With U.S. unemployment at a 17-year low and businesses complaining that they can't fill jobs, you might expect pay to be rising sharply as companies try to attract or keep workers.
It's not. The October jobs report showed that pay gains remain sluggish, and the explanations include weak worker productivity and a still-low proportion of adults with jobs. These are long-running trends that still bedevil the economy despite its steady improvement.
Employers added a solid 261,000 jobs last month, the government said Friday, in part because many businesses in Texas and Florida re-opened after having been forced to shut down in September when Hurricanes Harvey and Irma struck.
The unemployment rate reached 4.1 percent, the lowest level in nearly 17 years, from 4.2 percent in September. But the rate dropped for a less-than-encouraging reason: Many people stopped looking for work and so were no longer counted as unemployed.
Still, Friday's data showed that the hurricanes, for all their fury, hardly knocked the economy or the job market off course. Over the past three months, job growth has averaged 162,000— similar to the pace of hiring before the storms.

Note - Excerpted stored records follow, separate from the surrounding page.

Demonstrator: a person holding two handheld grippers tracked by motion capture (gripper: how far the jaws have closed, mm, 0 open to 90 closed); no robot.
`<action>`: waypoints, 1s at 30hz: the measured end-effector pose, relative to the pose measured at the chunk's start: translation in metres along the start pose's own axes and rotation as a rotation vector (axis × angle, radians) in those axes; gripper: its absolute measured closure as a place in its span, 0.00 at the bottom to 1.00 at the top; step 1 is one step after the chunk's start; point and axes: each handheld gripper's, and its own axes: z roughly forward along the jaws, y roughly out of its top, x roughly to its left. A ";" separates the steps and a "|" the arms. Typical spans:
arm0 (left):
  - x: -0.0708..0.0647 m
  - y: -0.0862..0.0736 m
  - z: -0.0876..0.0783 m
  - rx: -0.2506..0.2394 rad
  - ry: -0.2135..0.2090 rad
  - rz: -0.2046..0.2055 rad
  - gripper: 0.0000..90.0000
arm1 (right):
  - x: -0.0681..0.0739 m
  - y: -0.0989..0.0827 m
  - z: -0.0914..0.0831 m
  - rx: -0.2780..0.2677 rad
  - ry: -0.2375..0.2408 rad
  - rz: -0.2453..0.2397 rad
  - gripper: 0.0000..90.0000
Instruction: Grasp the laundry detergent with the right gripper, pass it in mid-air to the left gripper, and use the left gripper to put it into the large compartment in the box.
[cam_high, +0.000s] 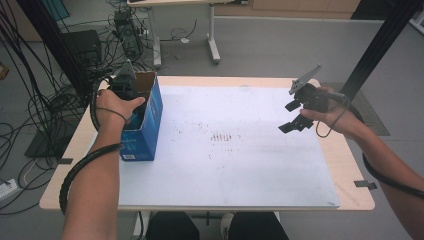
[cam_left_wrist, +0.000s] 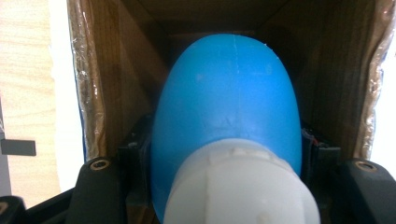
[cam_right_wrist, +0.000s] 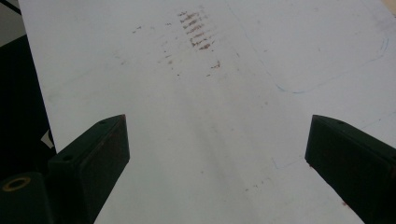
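Blue bottle (cam_left_wrist: 226, 107) (white cap toward camera) clamped between left gripper (cam_high: 124, 87) jaws, inside open cardboard box (cam_high: 150, 117) at worktop (cam_high: 345, 165) left edge. Right gripper (cam_high: 295, 120) jaws wide apart, holding nothing, above white sheet (cam_right_wrist: 224, 116).

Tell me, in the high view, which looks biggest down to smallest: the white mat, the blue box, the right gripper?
1. white mat
2. blue box
3. right gripper, though it is held above the table, nearer the camera, so it may look bigger than it really is.

The box (cam_high: 145, 120) stands at the mat's (cam_high: 240, 165) left edge, with the bottle (cam_left_wrist: 229, 102) inside it.
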 end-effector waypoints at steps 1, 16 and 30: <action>0.000 0.000 0.000 0.001 0.000 0.001 0.41 | 0.000 0.000 0.000 0.001 0.000 0.000 0.07; -0.001 0.001 0.000 -0.003 -0.001 0.000 0.41 | -0.002 0.003 -0.003 0.003 -0.009 -0.004 0.07; 0.001 0.000 0.000 -0.011 -0.009 -0.005 0.41 | -0.004 0.002 -0.007 -0.004 -0.017 0.000 0.07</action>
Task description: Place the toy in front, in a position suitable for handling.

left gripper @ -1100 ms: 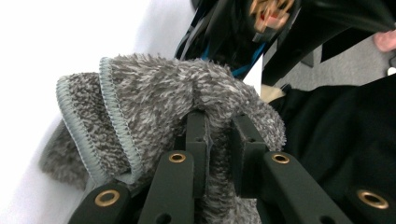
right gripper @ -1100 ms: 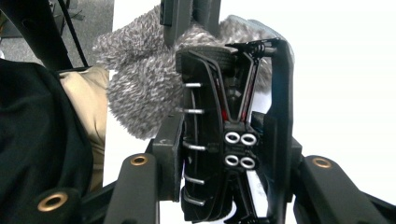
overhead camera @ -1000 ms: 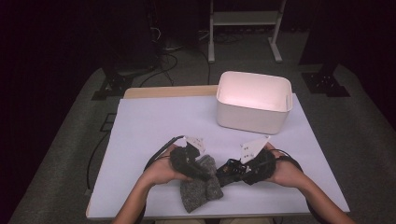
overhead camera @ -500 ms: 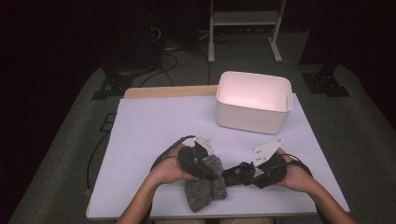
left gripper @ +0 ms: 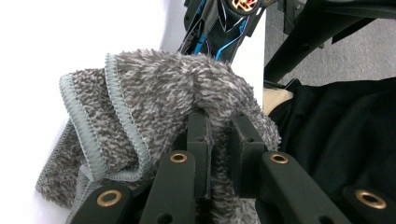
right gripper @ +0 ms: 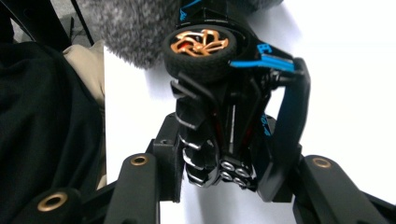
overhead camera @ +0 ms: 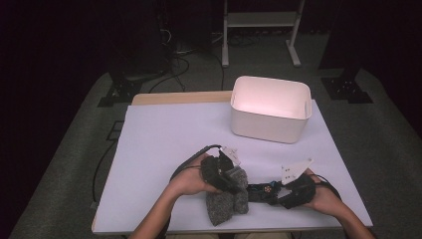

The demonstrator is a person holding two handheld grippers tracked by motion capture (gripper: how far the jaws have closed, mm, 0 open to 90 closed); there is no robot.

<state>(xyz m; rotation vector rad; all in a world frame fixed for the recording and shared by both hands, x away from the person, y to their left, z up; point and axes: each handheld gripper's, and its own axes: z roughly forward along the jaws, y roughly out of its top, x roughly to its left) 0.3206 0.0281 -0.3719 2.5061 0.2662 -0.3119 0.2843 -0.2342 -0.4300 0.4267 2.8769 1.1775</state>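
Note:
A grey fluffy cloth (overhead camera: 226,203) hangs bunched from my left gripper (overhead camera: 234,179) near the table's front edge. In the left gripper view the jaws of my left gripper (left gripper: 219,128) are shut on a fold of the cloth (left gripper: 154,93). Just right of it, my right gripper (overhead camera: 279,194) is shut on a black toy car (overhead camera: 263,191) with blue trim. The right gripper view shows that gripper (right gripper: 226,179) clamped on the car's (right gripper: 229,107) body, an orange-rimmed wheel facing up. One end of the car touches the cloth (right gripper: 135,28).
A white bin (overhead camera: 271,107) stands empty at the back right of the white table (overhead camera: 164,139). Cables trail from both grippers beside the person's forearms. The near table edge lies right under the hands, with dark clothing beyond it.
Both hands have shifted to the right along the front edge. The right gripper has also sunk lower with the toy car. The cloth stays in the left gripper.

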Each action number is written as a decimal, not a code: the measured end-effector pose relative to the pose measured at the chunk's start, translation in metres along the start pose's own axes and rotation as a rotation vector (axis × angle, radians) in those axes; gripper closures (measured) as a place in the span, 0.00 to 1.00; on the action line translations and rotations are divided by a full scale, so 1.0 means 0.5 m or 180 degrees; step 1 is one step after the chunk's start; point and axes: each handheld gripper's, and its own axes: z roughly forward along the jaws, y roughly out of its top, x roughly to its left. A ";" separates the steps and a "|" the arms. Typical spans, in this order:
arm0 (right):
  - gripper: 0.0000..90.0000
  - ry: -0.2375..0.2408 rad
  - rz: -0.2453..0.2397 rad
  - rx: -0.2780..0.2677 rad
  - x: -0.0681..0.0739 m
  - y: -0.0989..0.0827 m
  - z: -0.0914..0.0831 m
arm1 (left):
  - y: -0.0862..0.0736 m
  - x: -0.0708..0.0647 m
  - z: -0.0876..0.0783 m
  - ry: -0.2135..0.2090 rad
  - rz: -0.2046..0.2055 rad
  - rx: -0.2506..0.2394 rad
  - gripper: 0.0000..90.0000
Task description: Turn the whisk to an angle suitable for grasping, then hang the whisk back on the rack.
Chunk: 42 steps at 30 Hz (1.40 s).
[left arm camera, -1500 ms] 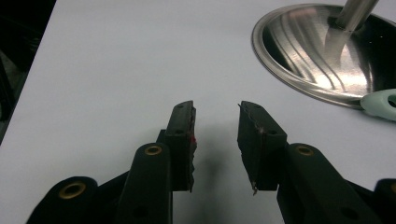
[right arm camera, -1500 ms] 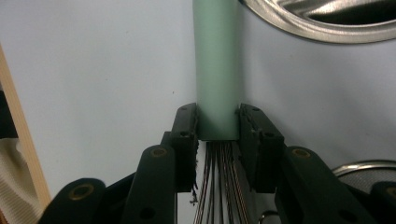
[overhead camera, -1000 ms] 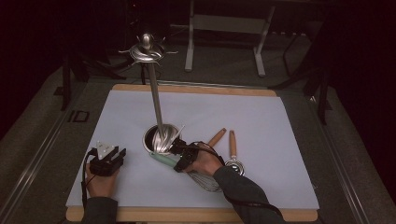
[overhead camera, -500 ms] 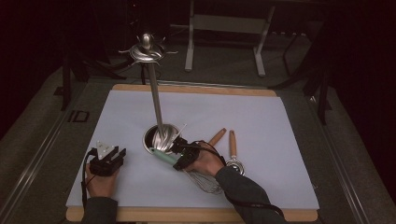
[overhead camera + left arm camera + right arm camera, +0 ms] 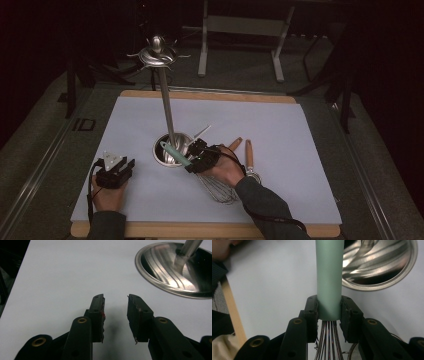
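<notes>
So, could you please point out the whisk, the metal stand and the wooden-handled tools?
whisk point(image 5: 329, 277): right gripper view, green handle.
metal stand point(image 5: 167, 115): high view, upright pole.
wooden-handled tools point(image 5: 248, 152): high view, right-hand tool's wooden handle.

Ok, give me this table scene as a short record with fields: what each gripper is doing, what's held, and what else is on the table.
right gripper: shut on the whisk
whisk: mint-green handle, wire loops trailing toward the hand
left gripper: open, nothing between the jaws, low over the white mat
stand: steel pole rising from a round base, hooks on top
also on mat: two wooden-handled utensils
</notes>
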 end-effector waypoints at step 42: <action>0.77 -0.0046 -0.0257 -0.1034 0.005 0.009 -0.169 | 0.000 -0.001 -0.001 0.0008 0.0016 -0.0004 0.74</action>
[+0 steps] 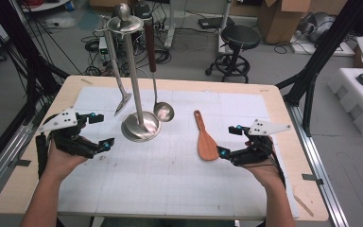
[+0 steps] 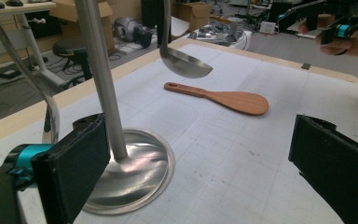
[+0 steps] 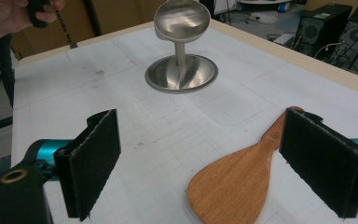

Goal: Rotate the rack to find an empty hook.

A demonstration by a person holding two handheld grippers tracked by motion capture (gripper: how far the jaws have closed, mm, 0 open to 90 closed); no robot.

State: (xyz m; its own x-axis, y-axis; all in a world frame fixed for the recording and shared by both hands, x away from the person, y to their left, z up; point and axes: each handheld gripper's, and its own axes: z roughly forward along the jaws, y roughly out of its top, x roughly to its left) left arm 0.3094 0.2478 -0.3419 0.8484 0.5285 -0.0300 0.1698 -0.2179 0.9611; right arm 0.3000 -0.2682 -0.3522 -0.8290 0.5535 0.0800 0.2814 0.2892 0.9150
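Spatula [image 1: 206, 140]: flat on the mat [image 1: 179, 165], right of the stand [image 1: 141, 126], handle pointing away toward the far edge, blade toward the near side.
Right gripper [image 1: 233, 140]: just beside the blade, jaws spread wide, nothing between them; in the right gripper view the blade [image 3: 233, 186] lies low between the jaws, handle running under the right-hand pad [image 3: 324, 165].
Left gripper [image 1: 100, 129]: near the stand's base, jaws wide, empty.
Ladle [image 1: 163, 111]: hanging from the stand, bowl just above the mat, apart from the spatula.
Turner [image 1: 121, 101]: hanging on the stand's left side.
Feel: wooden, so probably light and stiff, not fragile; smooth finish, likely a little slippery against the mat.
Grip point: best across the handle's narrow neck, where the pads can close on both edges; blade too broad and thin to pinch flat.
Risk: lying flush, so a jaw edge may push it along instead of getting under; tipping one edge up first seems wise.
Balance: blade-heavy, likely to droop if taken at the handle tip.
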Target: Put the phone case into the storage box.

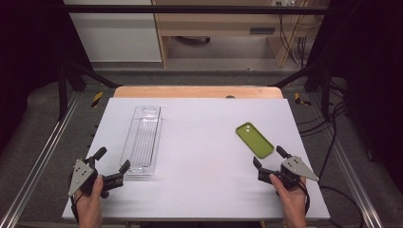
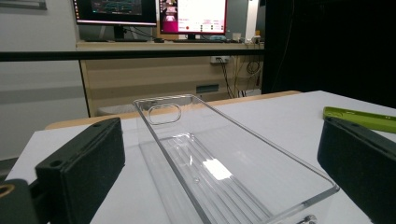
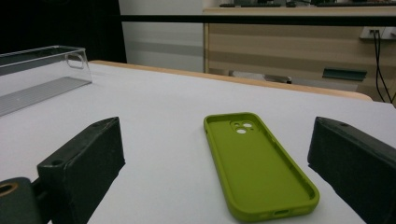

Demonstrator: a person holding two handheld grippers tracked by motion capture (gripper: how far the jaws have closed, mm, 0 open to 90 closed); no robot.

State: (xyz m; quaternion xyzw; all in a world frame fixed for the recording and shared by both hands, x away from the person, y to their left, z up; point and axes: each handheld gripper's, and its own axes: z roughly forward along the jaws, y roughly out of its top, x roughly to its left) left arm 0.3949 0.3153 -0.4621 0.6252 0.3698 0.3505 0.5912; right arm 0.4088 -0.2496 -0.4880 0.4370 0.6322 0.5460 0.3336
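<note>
Both grippers wide open, empty: left gripper [image 1: 114, 166] facing clear tray [image 1: 142, 140], right gripper [image 1: 269, 158] facing green case [image 1: 254, 139].

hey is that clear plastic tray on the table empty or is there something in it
Empty. The clear tray shows only its ribbed floor in the left gripper view, and the green phone case lies apart on the table.

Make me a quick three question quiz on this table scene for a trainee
1. True or false: the green case lies inside the clear tray.
2. Which tongs are nearer the case: A left, B right?
3. Fill in: both tongs are ____ and hold nothing.

Key: 1 false, it lies hollow side up on the table, apart from the tray; 2 B; 3 open.
</note>
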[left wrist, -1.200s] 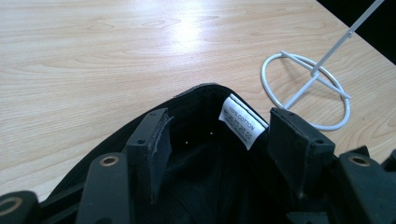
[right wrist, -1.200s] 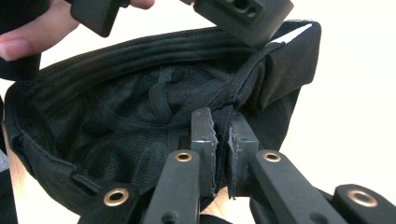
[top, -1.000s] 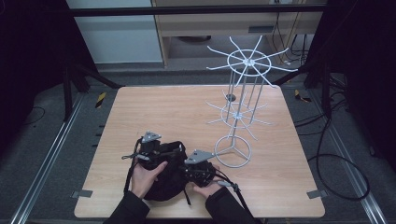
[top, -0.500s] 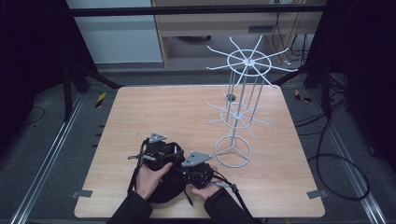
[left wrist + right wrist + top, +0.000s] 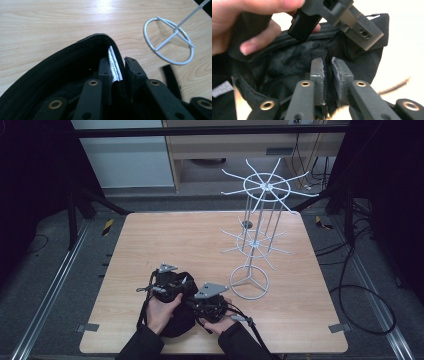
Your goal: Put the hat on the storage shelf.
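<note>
You have a black fabric cap [image 5: 176,317] lying crumpled and opening-up on the worktop [image 5: 200,240], right under both tongs. Its stitched rim [image 5: 75,50] curves up ahead of your left tongs [image 5: 117,67], whose jaws have just been closing onto the rim's edge with the white sewn-in label [image 5: 113,65] between them. Your right tongs [image 5: 327,67] pinch a fold of the same dark cloth at the inner band, with the ribbed lining lying slack just beyond them.
</note>
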### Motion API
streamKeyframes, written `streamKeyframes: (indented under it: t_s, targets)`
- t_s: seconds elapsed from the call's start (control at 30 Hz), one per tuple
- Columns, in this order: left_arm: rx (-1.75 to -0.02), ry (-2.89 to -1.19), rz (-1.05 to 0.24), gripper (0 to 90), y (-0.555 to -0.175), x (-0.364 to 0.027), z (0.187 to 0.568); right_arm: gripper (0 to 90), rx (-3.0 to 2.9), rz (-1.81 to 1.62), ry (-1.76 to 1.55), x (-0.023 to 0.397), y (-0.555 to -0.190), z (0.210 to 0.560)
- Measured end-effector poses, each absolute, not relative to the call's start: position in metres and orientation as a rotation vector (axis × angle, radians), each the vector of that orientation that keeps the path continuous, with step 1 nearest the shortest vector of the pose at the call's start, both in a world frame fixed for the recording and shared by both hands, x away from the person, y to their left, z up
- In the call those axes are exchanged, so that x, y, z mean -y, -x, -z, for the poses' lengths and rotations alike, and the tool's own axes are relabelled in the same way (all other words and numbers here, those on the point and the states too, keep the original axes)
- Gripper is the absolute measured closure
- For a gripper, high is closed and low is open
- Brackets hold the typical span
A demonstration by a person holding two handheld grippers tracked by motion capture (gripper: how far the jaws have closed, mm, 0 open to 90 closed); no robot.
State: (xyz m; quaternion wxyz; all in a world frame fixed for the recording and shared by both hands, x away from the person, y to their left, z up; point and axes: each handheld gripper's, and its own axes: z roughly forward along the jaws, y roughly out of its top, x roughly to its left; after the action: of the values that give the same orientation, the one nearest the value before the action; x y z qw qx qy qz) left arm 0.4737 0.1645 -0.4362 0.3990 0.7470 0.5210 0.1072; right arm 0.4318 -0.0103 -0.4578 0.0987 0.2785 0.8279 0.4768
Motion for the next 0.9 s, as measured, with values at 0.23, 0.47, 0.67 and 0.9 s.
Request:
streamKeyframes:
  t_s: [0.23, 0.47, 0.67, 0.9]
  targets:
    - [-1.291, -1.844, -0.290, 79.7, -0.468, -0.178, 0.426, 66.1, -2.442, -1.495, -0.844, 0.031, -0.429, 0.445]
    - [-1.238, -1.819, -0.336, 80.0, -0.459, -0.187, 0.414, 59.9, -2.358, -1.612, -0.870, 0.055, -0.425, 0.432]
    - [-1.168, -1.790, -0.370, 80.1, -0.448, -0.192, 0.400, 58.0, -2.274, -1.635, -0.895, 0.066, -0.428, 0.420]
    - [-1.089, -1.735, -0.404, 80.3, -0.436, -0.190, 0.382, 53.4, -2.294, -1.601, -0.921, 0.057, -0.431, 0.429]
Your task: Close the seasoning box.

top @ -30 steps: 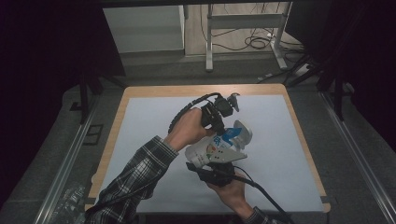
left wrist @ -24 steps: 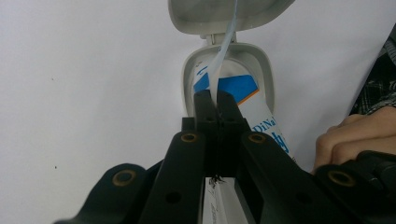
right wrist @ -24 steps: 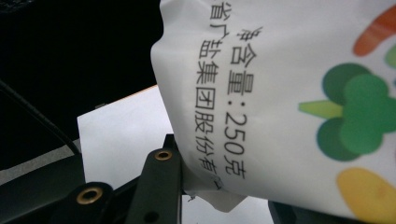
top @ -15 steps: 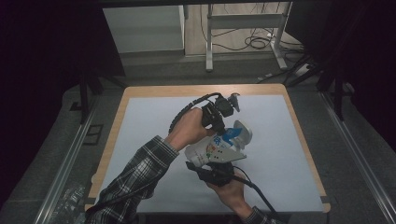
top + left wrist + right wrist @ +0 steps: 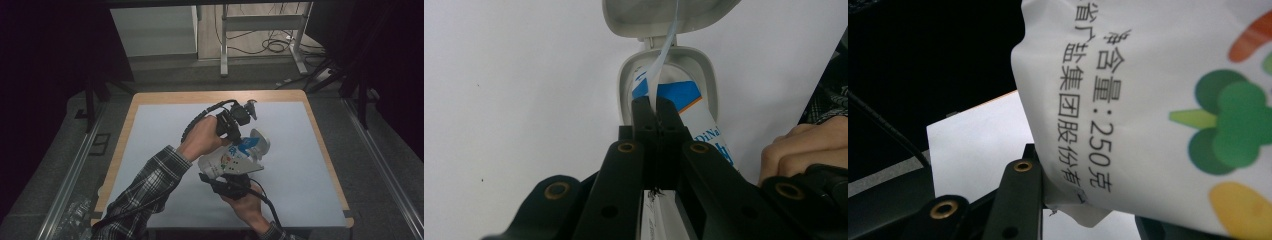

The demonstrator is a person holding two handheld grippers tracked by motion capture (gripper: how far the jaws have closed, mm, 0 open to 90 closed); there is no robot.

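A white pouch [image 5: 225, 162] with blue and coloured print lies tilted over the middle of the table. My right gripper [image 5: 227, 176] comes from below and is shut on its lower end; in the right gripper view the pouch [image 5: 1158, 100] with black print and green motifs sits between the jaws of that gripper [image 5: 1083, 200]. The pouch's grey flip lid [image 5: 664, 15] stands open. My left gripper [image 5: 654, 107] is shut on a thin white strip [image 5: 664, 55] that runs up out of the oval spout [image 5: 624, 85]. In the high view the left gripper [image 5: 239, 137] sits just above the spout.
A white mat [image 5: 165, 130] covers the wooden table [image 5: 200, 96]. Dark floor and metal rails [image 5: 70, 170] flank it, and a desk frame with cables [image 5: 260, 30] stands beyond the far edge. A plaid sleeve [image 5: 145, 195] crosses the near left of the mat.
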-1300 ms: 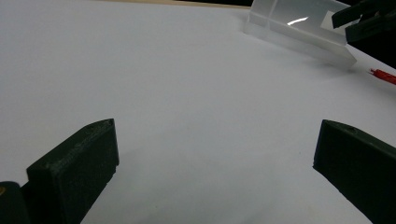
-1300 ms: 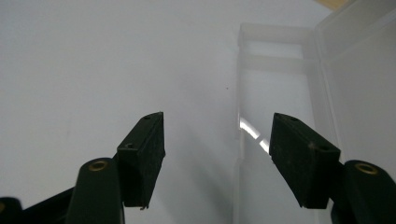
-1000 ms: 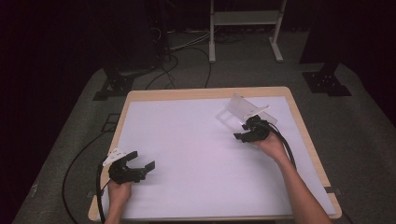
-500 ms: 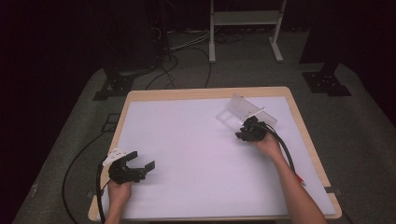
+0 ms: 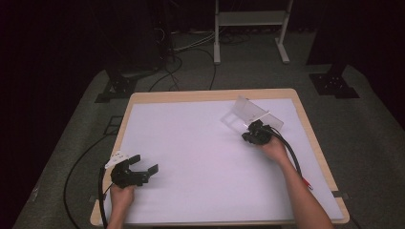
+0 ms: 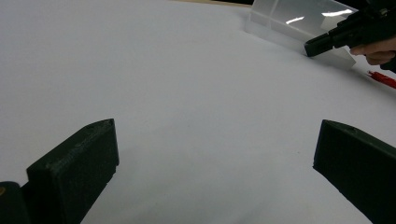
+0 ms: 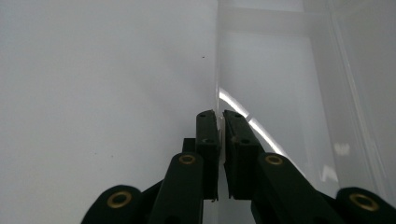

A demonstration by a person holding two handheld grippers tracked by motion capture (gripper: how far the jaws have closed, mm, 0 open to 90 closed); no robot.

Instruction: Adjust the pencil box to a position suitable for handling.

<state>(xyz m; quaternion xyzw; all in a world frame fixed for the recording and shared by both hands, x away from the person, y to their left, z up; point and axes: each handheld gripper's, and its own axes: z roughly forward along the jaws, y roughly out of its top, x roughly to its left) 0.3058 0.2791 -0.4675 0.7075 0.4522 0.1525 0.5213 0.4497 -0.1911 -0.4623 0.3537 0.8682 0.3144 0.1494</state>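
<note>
A clear plastic box (image 5: 252, 113) stands on the white table top (image 5: 200, 157) at the far right. My right gripper (image 5: 253, 129) is at the box's near side. Its jaws have just been closing and now pinch the thin clear wall (image 7: 218, 88) between them. In the right gripper view, the right gripper (image 7: 220, 116) has its pads almost together on that wall edge. My left gripper (image 5: 145, 164) rests near the front left corner, open and holding nothing. In the left gripper view, the left gripper (image 6: 217, 140) has its jaws wide over bare white surface, with the box (image 6: 289, 18) and the right gripper (image 6: 314, 46) far off.
A small red object (image 6: 383, 78) lies on the table near the right forearm, close to the right edge (image 5: 305, 182). Black cables trail from both grippers. Dark floor, cables and a metal stand (image 5: 248, 28) lie beyond the table's far edge.
The right gripper's jaws went from wide apart to closed on the clear box's wall. The left hand and gripper stayed put.
</note>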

"Looking through the volatility from the hurricanes, the U.S. job market is in good shape," said Gus Faucher, chief economist at PNC Financial.
Normally, with the unemployment rate ultra-low, businesses are forced to raise pay significantly to fill jobs or to retain existing employees. The last time the jobless rate was this low, in 2000, average hourly pay was surging at a 4 percent annual pace.
Then was then. In October, by contrast, wages crept up just 2.4 percent from a year earlier, the government said Friday. Though that's double the pace of five years ago, it's nearly a half-point less than the year-over-year rate in September.
It's particularly surprising given that some employers say they're desperate to hire. Mike Bolen, chief executive of McCarthy Building Companies in St. Louis, said he needs more electricians, carpenters, and laborers, as well as engineers, marketing and IT support. McCarthy has 16 offices and employs 4,000.
"We like to say there is no unemployment," Bolen said. "We have a shortage of everything, everywhere."
Four years ago, there would be about 30 potential employees in a union hall waiting for job postings, he said. Now, the halls are empty, and there are posted jobs with no takers.
Bolen is working with high schools and community colleges to train and recruit young people. He says he's raised pay in recent years and offers attractive wages: An entry-level laborer in Denver can start at $16 to $20 an hour and earn up to $30 after one year.
Homebuilders also say they would construct more homes — which could relieve a housing shortage that is depressing sales — if they could find more workers.
Still, the construction industry as a whole isn't raising pay much: Wages rose just 2.2 percent in October from a year earlier, Friday's report showed. That's even lower than the economy-wide average.
Reed Nyffeler, CEO of Signal 88 Security, is similarly frustrated. He says job applications have fallen 90 percent since the recession. The company, which provides security in 200 U.S. markets, needs security officers and professional staff.
"We have franchisees telling me every day they are turning down contracts because they can't find workers," Nyffeler said.
Signal 88 has raised starting pay for security officers from $9.25 an hour to $11.25 in the past two years. But other low-wage employers have also lifted pay, Nyffeler said, thereby creating new competition for Signal.
Many potential applicants can't pass drug tests, Nyffeler says, while others can live off government benefits.
His ability to raise pay, Nyffeler says, is limited because his clients are reluctant to pay more for his company's services. Signal 88 bills at $17 an hour, on average. The company tries to raise prices each year when it renews contracts, but many of its clients then threaten to seek alternatives.
Other companies appear in similar circumstances: Price increases throughout the economy are weak. Inflation rose just 2.2 percent in September from a year ago and would have been lower without a spike in gas prices.
One way out of the conundrum would be to raise worker efficiency. When workers become more productive — when their output per hour rises — companies can afford to pay more without raising prices.
Yet productivity growth has been weak since the recession ended in 2009. It grew just 1.2 percent a year, on average, in the past decade. That's less than half the growth rate before the recession. One reason productivity has been so sluggish is that companies haven't invested much in machinery, technology and other equipment that could boost workers' output.
The Trump administration and Republican Congress are pushing a steep cut in the corporate tax rate from 35 percent to 20 percent in hopes of encouraging more productivity-boosting investment. But some economists argue that the increased profits stemming from the tax cut will be used mainly to boost dividends and share buybacks.
Jed Kolko, chief economist at Indeed, the job listing website, notes that the proportion of adults with jobs remains below pre-recession levels. That raises the possibility that there are more Americans available to work than the unemployment rate suggests. It also means that if employers can hire them, they may not feel pressure to raise pay.
Last month, 78.8 percent of adults aged 25 through 54 had jobs. That figure has risen 1.5 percentage points in the past two years. Yet it topped 81 percent in 2000, the last time unemployment was this low.
"By that measure, the labor market is not unusually tight," Kolko said.